I feel like I'm rambling- usually when I'm writing a blog post I kind of have an idea of the beginning, middle, and end- and I feel like this is kind of a mess. But what I am really trying to say I guess is that I am grateful to be a part of this world. You would think that a cancer diagnosis would kind of kick you into gear spiritually. I have had days where I have been really kicked into gear. My perspective and focus is in line with things eternal and things of the world don't matter at all. But some days, I still struggle with keeping that focus. I get distracted with stuff that doesn't matter. That is not bad, but not the best. Stuff that's temporal or material or of no worth in the grand scheme of things. But all of this has given me a glimpse into something better. How to serve better because of how people have served me. How to be a witness of Jesus Christ better. How to love other people better. What to say. How to comfort. How to be grateful and how much there is to be grateful for- because there is so much. There have been a few times when I have wondered why I have to go through this trial. Isn't there another way to learn the things I have to learn? But I have realized that for me, there's not. This is the only way for me. I need this to learn. This has added substance to my life. It's promoted growth. It's fulfilled me because I'm learning. I'm being refined. And that's the point of life. Not everyone gets a glimpse into this "world," but I am so grateful that I do. I'm becoming someone I like better than the person I was before.
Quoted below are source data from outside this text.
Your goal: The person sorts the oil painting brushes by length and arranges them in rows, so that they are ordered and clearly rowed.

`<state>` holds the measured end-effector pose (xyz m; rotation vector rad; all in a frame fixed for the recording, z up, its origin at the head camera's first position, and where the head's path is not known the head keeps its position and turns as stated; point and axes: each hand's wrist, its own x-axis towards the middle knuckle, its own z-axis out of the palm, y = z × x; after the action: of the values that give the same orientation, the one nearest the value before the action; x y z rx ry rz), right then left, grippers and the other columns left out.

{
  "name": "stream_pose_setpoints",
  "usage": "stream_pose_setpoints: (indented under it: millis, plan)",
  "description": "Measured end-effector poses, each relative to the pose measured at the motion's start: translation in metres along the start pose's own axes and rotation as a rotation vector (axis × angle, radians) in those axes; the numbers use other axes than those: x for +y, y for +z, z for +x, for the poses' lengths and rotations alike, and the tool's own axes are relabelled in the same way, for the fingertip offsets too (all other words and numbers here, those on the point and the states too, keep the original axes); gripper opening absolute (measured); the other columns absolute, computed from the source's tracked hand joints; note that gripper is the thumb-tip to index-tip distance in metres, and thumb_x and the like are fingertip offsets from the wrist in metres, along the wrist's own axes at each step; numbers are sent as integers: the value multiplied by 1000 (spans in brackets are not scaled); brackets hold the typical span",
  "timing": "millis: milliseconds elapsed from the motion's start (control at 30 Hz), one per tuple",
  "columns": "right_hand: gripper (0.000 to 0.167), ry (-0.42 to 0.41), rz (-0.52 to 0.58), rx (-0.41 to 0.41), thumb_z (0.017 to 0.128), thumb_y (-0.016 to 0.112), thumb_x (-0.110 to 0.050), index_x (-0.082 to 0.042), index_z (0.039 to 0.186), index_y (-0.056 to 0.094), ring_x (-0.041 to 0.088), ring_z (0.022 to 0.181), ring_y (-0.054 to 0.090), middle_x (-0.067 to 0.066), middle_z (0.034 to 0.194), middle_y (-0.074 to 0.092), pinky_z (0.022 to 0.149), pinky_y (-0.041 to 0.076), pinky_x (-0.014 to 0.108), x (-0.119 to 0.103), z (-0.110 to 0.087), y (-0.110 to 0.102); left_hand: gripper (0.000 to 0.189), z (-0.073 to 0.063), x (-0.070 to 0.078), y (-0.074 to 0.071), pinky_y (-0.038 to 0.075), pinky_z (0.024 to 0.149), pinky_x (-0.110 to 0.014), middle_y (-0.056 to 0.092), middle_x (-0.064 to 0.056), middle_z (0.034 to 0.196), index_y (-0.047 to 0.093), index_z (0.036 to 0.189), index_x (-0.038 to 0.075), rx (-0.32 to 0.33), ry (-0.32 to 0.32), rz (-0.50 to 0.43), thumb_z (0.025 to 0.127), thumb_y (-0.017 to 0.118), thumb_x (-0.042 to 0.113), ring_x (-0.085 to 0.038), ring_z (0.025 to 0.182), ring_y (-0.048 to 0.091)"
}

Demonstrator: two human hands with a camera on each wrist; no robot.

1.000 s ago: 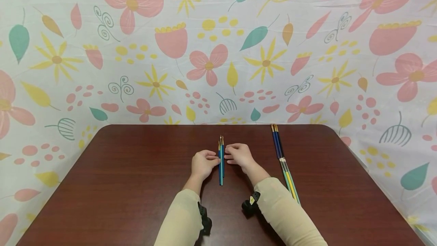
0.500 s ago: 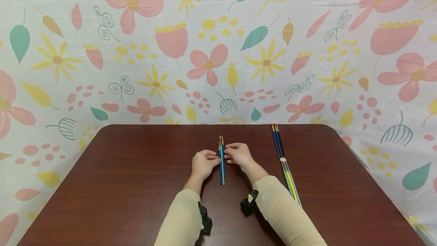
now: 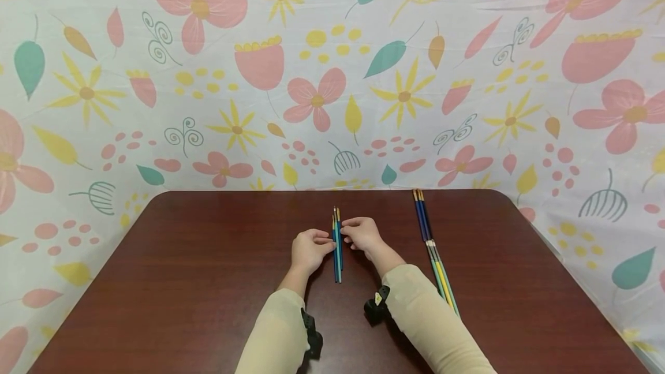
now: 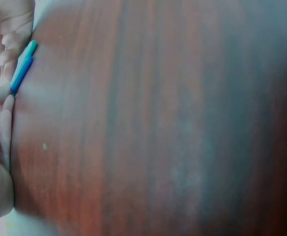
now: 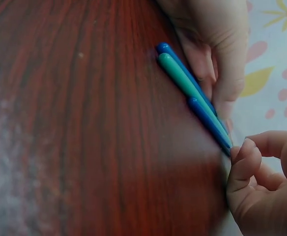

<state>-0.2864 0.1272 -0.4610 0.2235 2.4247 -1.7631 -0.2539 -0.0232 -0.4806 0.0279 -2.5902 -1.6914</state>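
Three slim paintbrushes (image 3: 337, 247), two with blue handles and one with a teal handle, lie side by side on the brown table, bristles toward the far edge. My left hand (image 3: 310, 250) holds the left side of this bunch, its thumb and index fingertips at the handle. On the other side my right hand (image 3: 365, 235) is bent inward, with fingertips at or just beside the right blue brush. In the right wrist view the handle ends (image 5: 180, 76) are staggered, and fingers hide the far part of the brushes. The left wrist view shows only handle ends (image 4: 23, 73).
At the right of the table (image 3: 208, 281) lies a row of other paintbrushes: dark blue handles (image 3: 423, 215) at the far edge, then green and yellow handles (image 3: 440, 273) nearer, partly behind my right sleeve (image 3: 426, 310). A flower-print cloth (image 3: 317, 97) hangs behind the table.
My right fingers have drawn in slightly toward the bunch and curled a little more. The near handle ends have shifted slightly right. My left hand stays nearly still.
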Motion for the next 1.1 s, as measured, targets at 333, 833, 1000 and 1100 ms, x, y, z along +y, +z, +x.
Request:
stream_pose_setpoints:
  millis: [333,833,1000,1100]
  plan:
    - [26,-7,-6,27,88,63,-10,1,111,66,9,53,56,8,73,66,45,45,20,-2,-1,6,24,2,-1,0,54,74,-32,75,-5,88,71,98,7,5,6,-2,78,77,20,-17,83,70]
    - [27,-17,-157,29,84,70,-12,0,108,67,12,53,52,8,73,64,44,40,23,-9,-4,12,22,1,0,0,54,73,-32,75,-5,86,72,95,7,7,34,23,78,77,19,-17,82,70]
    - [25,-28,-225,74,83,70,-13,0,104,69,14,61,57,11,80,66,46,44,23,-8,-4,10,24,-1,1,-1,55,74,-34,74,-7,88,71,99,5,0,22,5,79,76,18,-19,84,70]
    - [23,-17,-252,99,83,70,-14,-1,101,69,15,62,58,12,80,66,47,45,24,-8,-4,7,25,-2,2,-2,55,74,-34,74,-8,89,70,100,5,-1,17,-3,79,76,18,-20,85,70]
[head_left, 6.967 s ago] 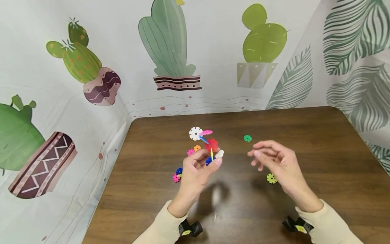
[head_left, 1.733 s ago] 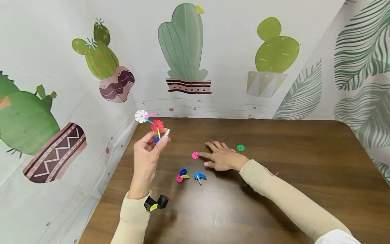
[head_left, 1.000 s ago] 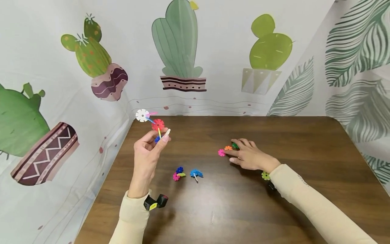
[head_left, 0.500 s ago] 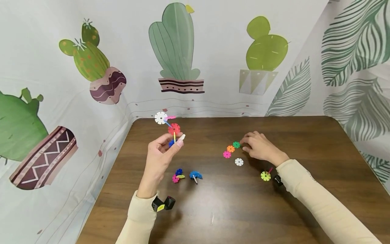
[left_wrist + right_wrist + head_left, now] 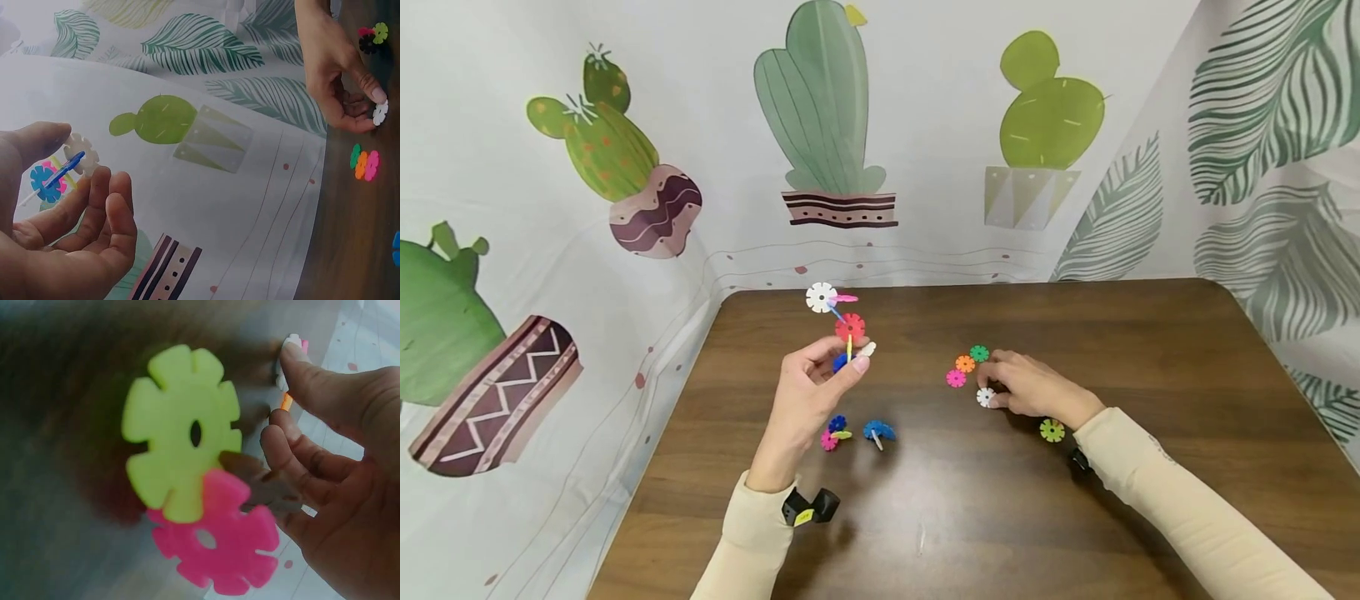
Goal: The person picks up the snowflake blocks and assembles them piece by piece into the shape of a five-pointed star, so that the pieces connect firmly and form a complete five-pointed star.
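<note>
My left hand holds up a chain of interlocking snowflake discs by a white disc and a blue one, pinched between thumb and fingers above the table. From there the chain rises through a yellow disc, a red disc and a blue one to a white disc with a pink one slotted into it. Low over the table on the right, my right hand pinches a loose white snowflake disc between thumb and index finger; the left wrist view shows this grip too.
Green, orange and pink discs lie in a slanting row beside my right hand. Left of centre sit a joined pink, blue and lime cluster and a blue cluster. Near my right wrist is a lime disc joined to a pink one.
My right hand has slid the pink and orange discs rightward beside the green one, let go, and taken hold of the white disc. My left hand has drifted right with the chain.
</note>
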Available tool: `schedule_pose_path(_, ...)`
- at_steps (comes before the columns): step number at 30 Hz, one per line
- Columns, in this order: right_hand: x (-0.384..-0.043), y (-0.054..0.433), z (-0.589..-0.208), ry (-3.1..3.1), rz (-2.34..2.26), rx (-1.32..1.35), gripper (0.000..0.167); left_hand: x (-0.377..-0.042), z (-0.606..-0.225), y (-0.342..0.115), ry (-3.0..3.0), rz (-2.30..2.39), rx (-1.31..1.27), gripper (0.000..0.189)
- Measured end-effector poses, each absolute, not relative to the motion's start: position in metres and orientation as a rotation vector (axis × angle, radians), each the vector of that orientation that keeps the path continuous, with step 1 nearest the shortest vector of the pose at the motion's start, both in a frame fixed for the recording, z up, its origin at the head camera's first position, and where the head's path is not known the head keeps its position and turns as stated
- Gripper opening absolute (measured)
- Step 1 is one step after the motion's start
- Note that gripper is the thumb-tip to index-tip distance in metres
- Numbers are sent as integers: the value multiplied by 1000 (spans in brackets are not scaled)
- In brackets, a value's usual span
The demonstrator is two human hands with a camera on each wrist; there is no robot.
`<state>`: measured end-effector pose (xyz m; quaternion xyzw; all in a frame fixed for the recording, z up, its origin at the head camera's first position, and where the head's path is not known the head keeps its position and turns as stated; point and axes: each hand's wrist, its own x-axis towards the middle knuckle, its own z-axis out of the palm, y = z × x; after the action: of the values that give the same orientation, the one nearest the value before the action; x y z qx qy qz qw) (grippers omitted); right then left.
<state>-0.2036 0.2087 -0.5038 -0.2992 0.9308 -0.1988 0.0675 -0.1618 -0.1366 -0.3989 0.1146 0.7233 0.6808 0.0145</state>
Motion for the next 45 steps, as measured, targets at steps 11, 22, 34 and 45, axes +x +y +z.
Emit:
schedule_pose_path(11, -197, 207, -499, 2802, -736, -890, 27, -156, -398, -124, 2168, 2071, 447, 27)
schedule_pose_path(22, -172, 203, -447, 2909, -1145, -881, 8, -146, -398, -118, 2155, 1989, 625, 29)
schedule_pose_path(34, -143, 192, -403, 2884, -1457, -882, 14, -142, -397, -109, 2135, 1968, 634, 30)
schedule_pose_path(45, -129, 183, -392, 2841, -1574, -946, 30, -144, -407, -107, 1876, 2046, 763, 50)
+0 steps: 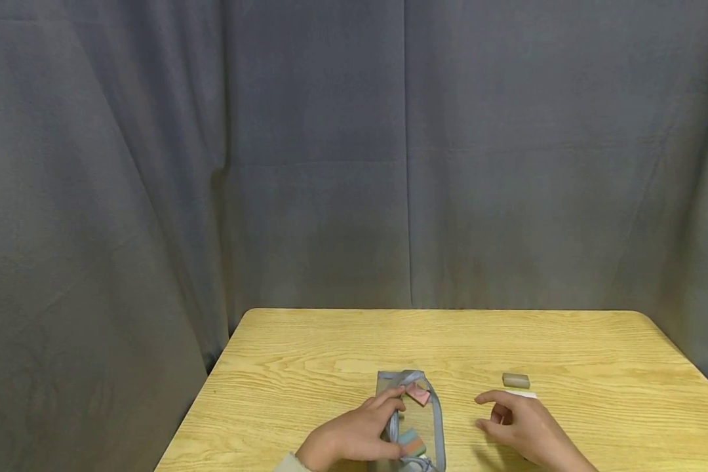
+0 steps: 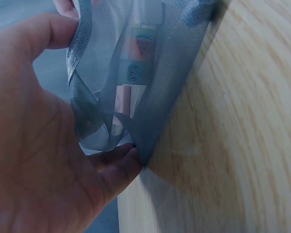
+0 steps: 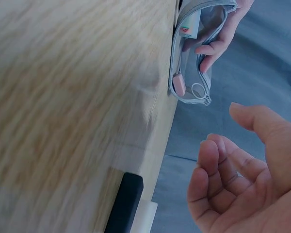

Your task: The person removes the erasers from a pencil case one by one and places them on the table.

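A grey mesh zip pouch (image 1: 439, 426) lies on the table with its mouth spread. My left hand (image 1: 356, 432) holds it by the zipped edge; in the left wrist view, the thumb touches one side and the fingertips (image 2: 131, 162) the lower corner. Inside are a pink block (image 1: 417, 394) and a block banded blue, orange and green (image 1: 412, 443). Right of the pouch hovers my right hand (image 1: 522, 423), thumb and fingers apart, with nothing held. Just beyond it lie a brownish-grey block (image 1: 516, 380), dark-sided in the right wrist view, and a white piece (image 1: 525, 394), partly hidden.
The wood-grain table (image 1: 307, 341) has rounded far corners. Grey curtains (image 1: 330, 164) hang behind it and along the sides. A small ring (image 3: 198, 90) shows at the pouch's end in the right wrist view.
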Available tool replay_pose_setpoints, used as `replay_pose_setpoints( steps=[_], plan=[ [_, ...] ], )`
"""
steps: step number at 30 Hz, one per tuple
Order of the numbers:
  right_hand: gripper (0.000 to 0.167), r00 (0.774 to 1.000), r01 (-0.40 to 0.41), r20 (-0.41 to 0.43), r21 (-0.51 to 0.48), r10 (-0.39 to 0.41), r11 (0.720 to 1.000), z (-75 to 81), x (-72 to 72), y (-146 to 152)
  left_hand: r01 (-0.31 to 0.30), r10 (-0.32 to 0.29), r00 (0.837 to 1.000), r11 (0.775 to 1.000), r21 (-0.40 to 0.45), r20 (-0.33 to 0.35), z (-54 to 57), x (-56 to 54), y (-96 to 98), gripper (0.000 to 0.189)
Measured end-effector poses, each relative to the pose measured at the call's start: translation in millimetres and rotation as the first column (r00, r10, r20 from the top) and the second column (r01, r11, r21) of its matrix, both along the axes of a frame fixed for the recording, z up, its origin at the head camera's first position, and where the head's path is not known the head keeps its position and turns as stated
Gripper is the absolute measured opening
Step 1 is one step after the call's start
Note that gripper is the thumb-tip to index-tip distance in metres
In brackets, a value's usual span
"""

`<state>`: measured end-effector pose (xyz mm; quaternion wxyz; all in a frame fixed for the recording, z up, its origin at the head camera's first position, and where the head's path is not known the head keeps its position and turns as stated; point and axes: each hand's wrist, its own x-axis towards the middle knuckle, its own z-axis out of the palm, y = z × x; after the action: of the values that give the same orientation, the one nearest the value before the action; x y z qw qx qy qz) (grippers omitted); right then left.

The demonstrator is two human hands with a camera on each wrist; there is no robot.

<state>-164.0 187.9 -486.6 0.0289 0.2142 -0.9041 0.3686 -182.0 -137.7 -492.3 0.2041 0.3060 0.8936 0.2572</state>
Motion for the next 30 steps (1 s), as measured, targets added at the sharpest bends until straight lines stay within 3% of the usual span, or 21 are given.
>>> replay_pose_setpoints(
  steps=[12, 22, 30],
  plan=[
    [0.034, 1.000, 0.017, -0.011, -0.011, -0.017, 1.000, -2.4, -4.9, -12.9, 0.003, -0.003, 1.000, 1.000, -0.005, -0.003, -1.2, -1.6, 0.3, 0.071],
    [0.037, 0.997, 0.058, 0.057, 0.012, -0.059, 0.998, -2.1, -7.3, -22.0, 0.016, -0.017, 1.000, 1.000, -0.018, -0.026, -3.7, -2.5, -0.1, 0.068],
    [0.038, 0.996, 0.036, 0.083, -0.019, -0.034, 0.999, -3.0, -10.8, -28.3, -0.012, 0.012, 1.000, 1.000, -0.018, -0.017, -2.0, -0.1, 0.9, 0.070]
  ],
)
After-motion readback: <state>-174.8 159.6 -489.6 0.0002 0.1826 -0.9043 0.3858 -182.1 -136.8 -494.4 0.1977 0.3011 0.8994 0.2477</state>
And though I am grateful for all the people I have met and things I get to experience, I am grateful most of all for Jesus Christ. It's because of Him that this can be happy. Because of Him, there can be hope. There can be prayers offered to a Heavenly Father who is listening. There can be comfort felt and sadness and worry extinguished. There can be light in a place that so many people feel only darkness. His guiding hand is in all things- from advances in modern medicine and surgical procedures to the gentle peace that has surrounded me during my most desperate prayers. I can find gratitude and knowledge and goodness and light in this world, all because of Him.